• [ABOUT THIS TASK]: Search the listing for the word "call" and copy every line where it turns up.

======== RECORDS TO PROCESS ========

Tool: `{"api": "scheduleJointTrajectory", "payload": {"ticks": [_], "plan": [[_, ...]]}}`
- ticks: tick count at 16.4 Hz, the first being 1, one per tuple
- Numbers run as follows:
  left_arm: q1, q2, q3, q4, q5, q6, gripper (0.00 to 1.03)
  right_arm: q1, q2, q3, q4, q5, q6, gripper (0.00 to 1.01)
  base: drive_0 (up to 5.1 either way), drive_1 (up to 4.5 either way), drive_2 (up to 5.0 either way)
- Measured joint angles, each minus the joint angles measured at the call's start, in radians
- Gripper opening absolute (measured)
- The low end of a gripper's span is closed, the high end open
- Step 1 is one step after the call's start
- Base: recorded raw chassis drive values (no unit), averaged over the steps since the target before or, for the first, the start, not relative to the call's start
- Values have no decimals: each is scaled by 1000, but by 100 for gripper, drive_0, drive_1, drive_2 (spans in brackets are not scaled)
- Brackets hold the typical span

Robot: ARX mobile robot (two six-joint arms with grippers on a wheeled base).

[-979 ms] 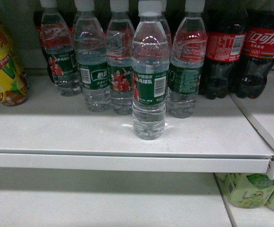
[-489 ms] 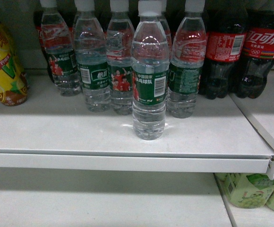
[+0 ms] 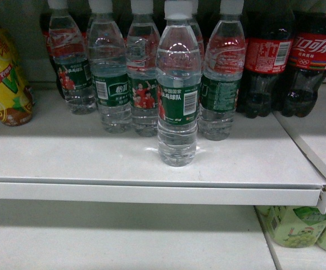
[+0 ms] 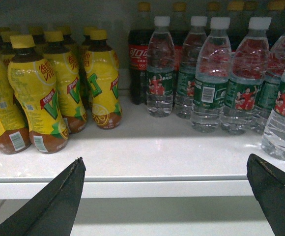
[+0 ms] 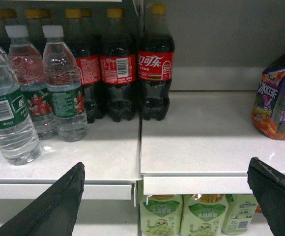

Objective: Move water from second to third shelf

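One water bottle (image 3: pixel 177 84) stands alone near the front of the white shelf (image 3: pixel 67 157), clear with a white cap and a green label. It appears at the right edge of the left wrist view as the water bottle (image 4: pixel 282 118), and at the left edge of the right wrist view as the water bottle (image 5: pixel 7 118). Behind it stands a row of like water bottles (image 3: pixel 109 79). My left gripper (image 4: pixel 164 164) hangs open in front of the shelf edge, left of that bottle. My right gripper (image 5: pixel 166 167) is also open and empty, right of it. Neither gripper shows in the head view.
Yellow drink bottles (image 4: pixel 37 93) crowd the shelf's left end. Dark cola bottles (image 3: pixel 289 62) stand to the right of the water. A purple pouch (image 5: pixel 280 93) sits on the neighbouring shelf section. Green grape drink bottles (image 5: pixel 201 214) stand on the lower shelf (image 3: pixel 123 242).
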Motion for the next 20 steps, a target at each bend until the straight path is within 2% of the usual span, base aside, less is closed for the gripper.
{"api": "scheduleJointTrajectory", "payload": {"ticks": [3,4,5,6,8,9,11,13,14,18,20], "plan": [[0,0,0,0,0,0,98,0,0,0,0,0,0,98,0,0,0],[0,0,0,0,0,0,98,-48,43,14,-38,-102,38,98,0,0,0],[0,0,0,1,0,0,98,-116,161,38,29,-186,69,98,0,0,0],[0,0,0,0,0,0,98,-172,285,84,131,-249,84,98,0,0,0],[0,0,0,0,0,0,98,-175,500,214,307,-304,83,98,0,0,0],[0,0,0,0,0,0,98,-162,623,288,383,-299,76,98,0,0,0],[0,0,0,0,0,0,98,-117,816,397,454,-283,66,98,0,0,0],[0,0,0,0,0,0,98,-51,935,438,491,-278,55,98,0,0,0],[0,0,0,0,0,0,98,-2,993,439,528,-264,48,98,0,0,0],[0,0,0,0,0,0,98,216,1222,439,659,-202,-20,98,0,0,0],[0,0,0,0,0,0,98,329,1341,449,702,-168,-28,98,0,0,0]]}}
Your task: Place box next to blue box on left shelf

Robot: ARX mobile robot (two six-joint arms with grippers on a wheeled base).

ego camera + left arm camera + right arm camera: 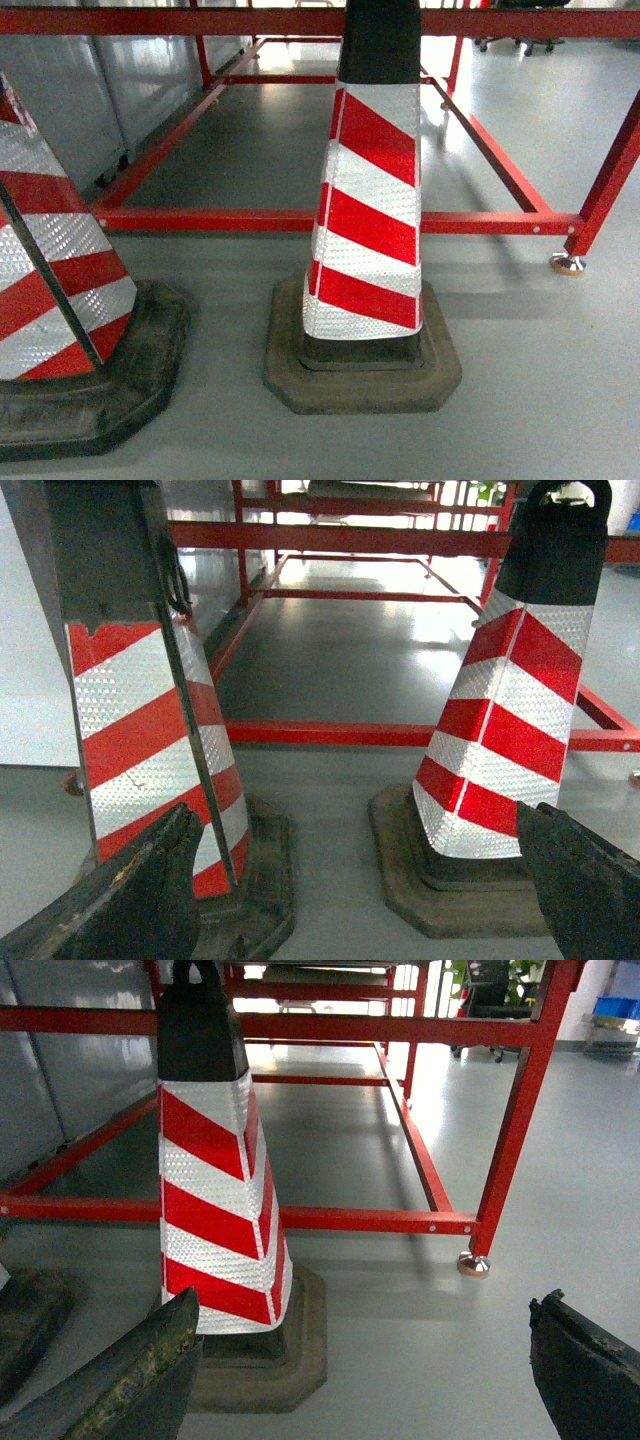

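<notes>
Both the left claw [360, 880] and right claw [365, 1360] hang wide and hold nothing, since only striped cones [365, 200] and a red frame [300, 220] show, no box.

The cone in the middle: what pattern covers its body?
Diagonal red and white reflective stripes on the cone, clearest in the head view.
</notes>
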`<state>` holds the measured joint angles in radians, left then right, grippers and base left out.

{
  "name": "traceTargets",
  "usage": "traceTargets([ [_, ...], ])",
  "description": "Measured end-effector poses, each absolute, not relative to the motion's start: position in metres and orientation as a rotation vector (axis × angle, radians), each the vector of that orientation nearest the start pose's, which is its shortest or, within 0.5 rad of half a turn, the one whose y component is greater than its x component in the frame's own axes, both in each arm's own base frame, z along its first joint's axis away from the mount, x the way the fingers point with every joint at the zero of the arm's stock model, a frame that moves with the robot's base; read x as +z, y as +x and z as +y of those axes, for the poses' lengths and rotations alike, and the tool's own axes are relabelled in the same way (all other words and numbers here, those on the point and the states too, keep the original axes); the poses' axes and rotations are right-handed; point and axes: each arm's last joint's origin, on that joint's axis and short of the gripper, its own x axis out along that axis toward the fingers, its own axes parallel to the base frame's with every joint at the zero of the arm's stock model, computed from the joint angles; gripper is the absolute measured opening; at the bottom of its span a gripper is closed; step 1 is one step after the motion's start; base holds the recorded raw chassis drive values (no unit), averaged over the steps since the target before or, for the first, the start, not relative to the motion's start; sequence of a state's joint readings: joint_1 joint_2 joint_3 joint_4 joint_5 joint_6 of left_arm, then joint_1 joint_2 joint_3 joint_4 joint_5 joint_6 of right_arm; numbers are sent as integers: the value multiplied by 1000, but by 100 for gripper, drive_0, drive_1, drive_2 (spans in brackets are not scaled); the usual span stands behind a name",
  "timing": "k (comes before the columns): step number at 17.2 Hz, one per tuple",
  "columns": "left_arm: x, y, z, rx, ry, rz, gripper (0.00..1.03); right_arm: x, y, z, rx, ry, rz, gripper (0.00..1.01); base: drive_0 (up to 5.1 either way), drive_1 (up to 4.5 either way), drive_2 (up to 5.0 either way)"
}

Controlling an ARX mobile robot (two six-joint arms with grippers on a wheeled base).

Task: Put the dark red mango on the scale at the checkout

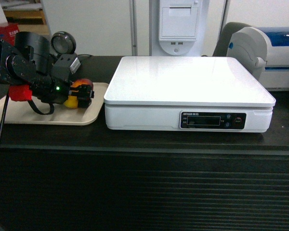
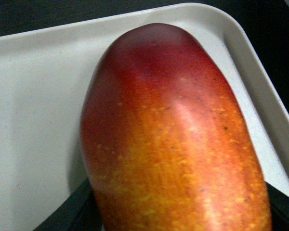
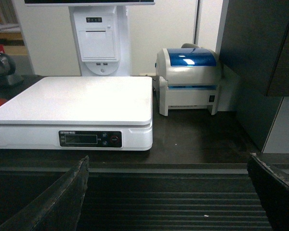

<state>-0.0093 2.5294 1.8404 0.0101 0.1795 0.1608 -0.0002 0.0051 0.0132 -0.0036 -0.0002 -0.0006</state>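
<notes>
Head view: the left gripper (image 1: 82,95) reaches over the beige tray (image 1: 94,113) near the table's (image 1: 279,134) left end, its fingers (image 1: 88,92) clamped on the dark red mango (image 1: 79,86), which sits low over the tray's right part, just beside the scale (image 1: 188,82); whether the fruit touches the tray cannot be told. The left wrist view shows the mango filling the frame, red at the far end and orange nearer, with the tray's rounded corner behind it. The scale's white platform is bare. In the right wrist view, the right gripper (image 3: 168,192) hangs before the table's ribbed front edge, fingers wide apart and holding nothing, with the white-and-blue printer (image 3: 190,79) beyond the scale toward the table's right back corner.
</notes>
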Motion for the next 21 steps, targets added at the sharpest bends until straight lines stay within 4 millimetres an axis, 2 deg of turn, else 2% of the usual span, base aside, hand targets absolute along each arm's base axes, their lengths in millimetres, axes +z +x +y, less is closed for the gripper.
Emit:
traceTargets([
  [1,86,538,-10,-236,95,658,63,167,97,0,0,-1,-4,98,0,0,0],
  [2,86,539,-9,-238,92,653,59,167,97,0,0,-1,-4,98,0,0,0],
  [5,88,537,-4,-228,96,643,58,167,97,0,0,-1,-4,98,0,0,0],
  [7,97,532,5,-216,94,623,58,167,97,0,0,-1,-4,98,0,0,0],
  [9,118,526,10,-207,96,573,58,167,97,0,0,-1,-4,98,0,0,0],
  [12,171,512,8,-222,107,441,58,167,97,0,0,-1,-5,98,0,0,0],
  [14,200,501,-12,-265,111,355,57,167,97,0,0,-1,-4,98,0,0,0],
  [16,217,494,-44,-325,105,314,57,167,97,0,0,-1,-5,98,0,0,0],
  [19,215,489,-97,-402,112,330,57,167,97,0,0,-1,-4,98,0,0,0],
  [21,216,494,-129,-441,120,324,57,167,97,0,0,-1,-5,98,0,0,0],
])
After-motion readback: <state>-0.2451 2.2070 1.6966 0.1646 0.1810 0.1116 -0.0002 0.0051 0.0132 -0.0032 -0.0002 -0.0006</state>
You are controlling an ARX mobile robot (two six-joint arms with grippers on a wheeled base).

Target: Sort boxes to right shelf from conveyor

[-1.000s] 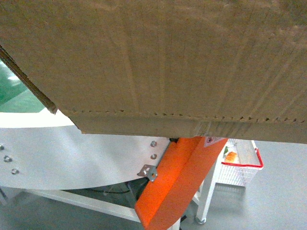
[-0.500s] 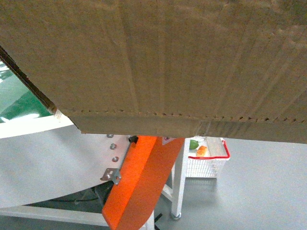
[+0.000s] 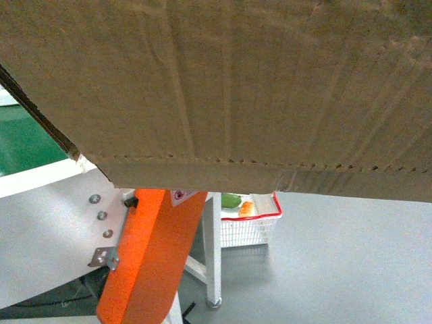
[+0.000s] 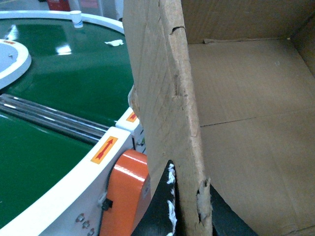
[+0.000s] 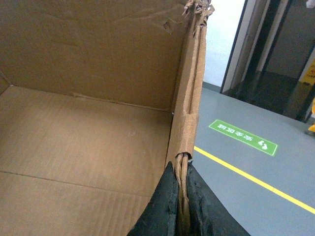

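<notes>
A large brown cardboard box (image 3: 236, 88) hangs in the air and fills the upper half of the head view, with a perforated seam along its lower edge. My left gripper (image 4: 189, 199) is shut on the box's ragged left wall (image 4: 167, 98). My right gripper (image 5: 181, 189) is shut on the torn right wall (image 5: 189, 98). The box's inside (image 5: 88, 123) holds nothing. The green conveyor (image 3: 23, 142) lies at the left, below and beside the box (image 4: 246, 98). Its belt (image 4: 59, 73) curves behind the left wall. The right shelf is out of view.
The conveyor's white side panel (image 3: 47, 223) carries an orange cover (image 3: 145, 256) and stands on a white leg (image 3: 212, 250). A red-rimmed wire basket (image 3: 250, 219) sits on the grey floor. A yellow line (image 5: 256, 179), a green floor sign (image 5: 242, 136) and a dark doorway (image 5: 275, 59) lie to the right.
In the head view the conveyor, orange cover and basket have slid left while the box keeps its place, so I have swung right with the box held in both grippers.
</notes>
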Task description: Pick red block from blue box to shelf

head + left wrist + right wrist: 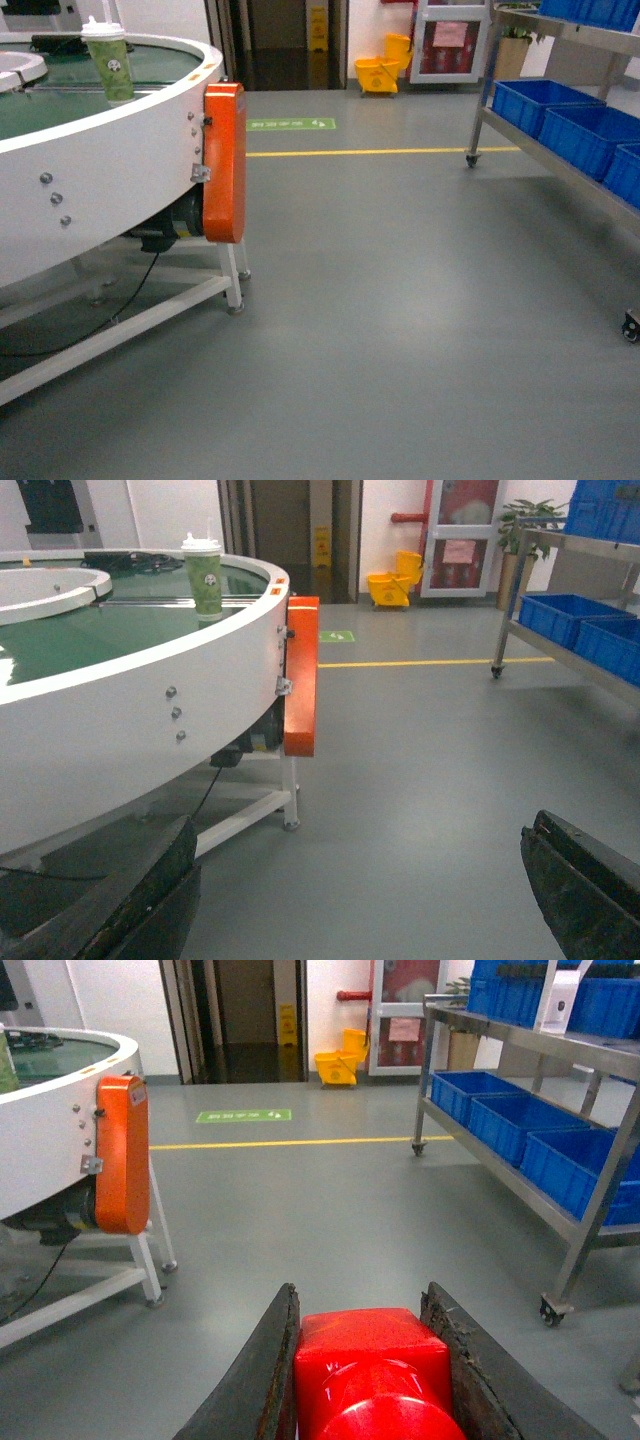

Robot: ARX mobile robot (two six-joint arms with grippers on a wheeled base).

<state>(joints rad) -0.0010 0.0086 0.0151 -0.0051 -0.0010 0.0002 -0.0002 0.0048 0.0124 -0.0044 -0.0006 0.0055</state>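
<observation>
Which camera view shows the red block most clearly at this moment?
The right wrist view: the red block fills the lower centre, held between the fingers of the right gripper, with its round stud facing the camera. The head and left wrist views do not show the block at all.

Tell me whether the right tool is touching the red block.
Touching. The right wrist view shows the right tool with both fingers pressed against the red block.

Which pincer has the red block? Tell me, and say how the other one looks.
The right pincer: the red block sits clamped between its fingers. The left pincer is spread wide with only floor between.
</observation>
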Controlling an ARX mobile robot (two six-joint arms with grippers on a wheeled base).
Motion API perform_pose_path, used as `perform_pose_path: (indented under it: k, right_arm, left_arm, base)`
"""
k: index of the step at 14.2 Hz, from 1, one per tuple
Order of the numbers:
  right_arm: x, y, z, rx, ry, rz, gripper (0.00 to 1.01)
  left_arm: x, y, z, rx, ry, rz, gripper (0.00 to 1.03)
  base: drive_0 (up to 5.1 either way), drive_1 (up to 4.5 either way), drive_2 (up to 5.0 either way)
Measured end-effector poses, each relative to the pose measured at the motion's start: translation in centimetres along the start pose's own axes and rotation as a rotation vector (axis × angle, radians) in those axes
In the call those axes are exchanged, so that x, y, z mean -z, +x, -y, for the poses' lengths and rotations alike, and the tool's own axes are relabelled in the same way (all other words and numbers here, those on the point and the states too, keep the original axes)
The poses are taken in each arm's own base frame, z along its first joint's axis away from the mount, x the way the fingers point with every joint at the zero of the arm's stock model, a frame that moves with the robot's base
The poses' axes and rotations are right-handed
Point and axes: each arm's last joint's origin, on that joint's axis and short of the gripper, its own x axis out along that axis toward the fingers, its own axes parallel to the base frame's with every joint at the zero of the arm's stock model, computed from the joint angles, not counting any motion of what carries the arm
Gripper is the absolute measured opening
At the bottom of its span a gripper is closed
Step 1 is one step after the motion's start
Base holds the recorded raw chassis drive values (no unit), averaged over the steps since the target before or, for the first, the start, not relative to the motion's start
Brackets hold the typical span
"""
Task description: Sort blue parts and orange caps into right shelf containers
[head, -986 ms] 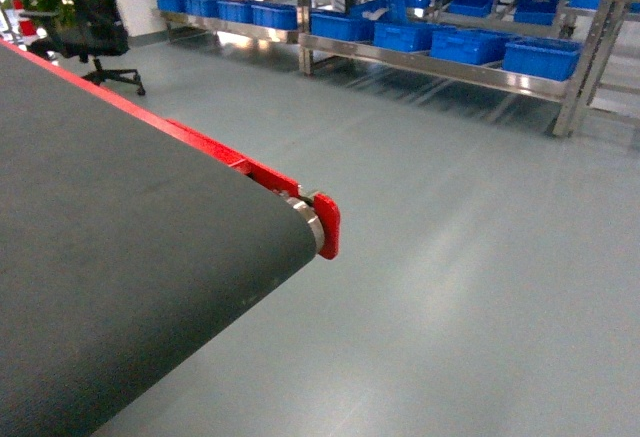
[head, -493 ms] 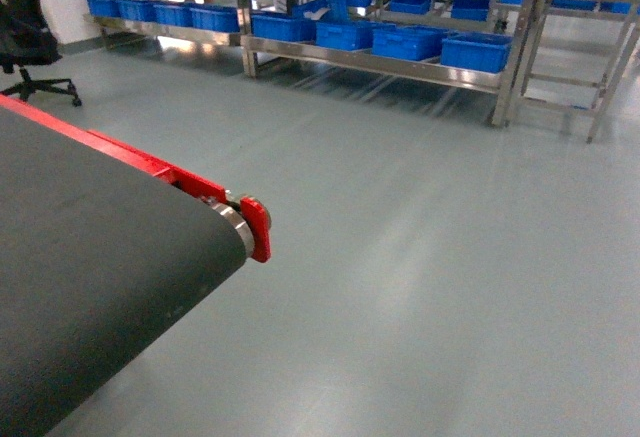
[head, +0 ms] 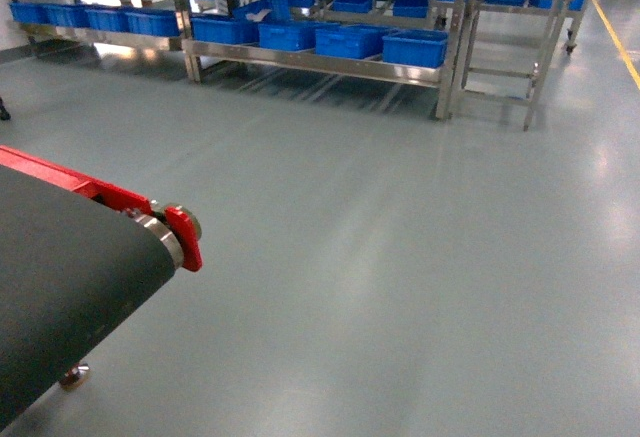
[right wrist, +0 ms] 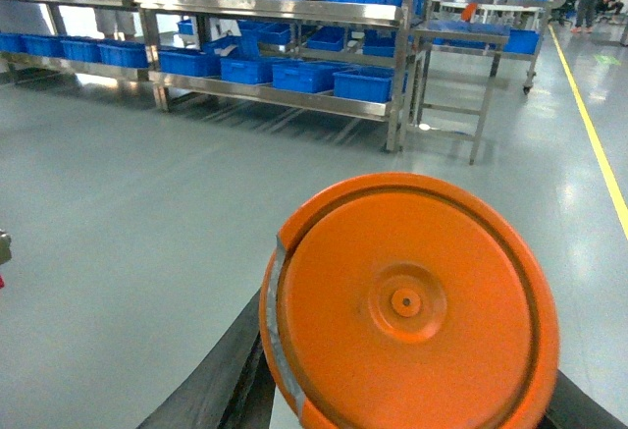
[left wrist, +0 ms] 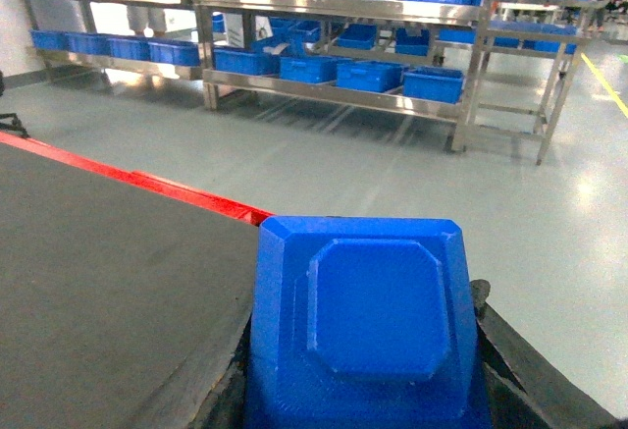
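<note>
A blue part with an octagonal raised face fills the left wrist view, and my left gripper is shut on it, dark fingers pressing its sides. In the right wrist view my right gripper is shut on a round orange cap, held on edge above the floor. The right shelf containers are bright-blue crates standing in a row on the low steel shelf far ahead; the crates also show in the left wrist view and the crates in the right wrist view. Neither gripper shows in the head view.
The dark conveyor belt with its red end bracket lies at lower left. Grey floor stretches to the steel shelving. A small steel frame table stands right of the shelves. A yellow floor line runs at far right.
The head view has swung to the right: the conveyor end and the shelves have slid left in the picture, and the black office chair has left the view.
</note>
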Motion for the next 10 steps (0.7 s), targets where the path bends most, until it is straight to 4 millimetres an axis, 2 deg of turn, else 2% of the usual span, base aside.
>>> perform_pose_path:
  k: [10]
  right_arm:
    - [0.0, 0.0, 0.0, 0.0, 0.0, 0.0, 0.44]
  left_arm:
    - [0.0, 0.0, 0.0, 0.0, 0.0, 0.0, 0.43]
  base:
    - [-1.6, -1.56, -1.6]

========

• [PROBLEM SOLUTION]:
- Measured joint angles, each minus the joint angles measured at the call's start, in radians
- Step 1 is one step after the call's start
- Base: recorded raw chassis drive values (no unit), averaged over the steps since the target before or, for the first, the start, not relative to the call's start
In the call those axes are exchanged, so that x, y, z mean -z, +x, -y, for the poses' lengths and rotations alike, and the tool's own axes are relabelled in the same way (all other words and numbers here, those on the point and the states too, keep the original axes)

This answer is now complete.